When a document is notarized, it means that it’s been reviewed by and signed in front of a notary. Notarization is designed to ensure that the document and the signatures on it are not fraudulent and that the individuals who sign do so of their own free will and are not under duress.

The notarization process involves three steps:

•  It starts with the initial review of the document and vetting of the signers. If you take a document to a bank notary to be signed, they’ll check your ID (and the ID of any other signers present), and ask questions to make sure you know what you’re signing and that you’re not being pressured or forced to do so.

•  Next, the notary will look at the document itself to ensure that it meets the requirements for notarization. For example, some states require that documents being notarized have no blank spaces in order to prevent fraud.

•  Once the notary verifies your identity and scans the document, you’ll sign it in front of them. They’ll then complete a notarial certificate, add their seal to the document, and record the notarization.
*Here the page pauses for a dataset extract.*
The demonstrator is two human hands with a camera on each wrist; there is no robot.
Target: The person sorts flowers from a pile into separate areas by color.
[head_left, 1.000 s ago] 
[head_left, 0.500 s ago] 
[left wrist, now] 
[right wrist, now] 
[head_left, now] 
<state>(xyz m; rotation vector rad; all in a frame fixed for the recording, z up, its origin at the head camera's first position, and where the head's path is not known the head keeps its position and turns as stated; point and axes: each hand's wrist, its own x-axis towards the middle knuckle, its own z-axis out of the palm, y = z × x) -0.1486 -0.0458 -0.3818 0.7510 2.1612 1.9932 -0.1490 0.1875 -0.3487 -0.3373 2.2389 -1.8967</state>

There is one thing notaries cannot do, and that’s offer legal or financial advice.

What Do Bank Notaries Do?

Bank notaries are responsible for notarizing documents for the bank’s customers. Credit unions can also employ notaries to notarize documents. It’s one of the benefits of local banking.

But what do banks notarize? There are several different types of notarizations that banks can handle.

Jurats

A jurat is a type of notarial act that applies to documents relating to civil or criminal proceedings. You may need a bank notary for a jurat notarization if you’re signing something like a financial affidavit for a divorce proceeding. A financial affidavit is an official statement of your income, assets, and debts. A court can use that document as a guide when determining what to award in child support or alimony.

Certified Copies

Bank notaries can issue notarizations for certified copies of official documents. For example, say that after getting divorced you started a new job and began contributing to a 401(k). You later change jobs and want to cash out the money that you saved in the plan. Your 401(k) plan manager might ask for a certified copy of a divorce decree before releasing the money to you.

Acknowledgements

An acknowledgement notarization may be required for documents that specify the transfer of assets or financial authority from one person to another. For example, say that your aging mother wants to name you their power of attorney as part of the estate planning process. A bank notary could certify the document and witness both your signatures in acknowledgement that the two of you have an agreement and no one is acting under duress.

Are Bank Notaries Free?

Notaries can charge fees for their services, but banks may offer notarization for free to their customers. So, if you have a checking account, savings account, or CD account with the bank, you should be able to get notarization services without paying anything. Or if you have a share draft account at a credit union, you might get notary services for free.

Can a bank notarize a document for someone who is not a customer? Certainly, but you might pay a fee to get a document notarized if you don’t have an account there. The good news is that notary services typically aren’t that expensive.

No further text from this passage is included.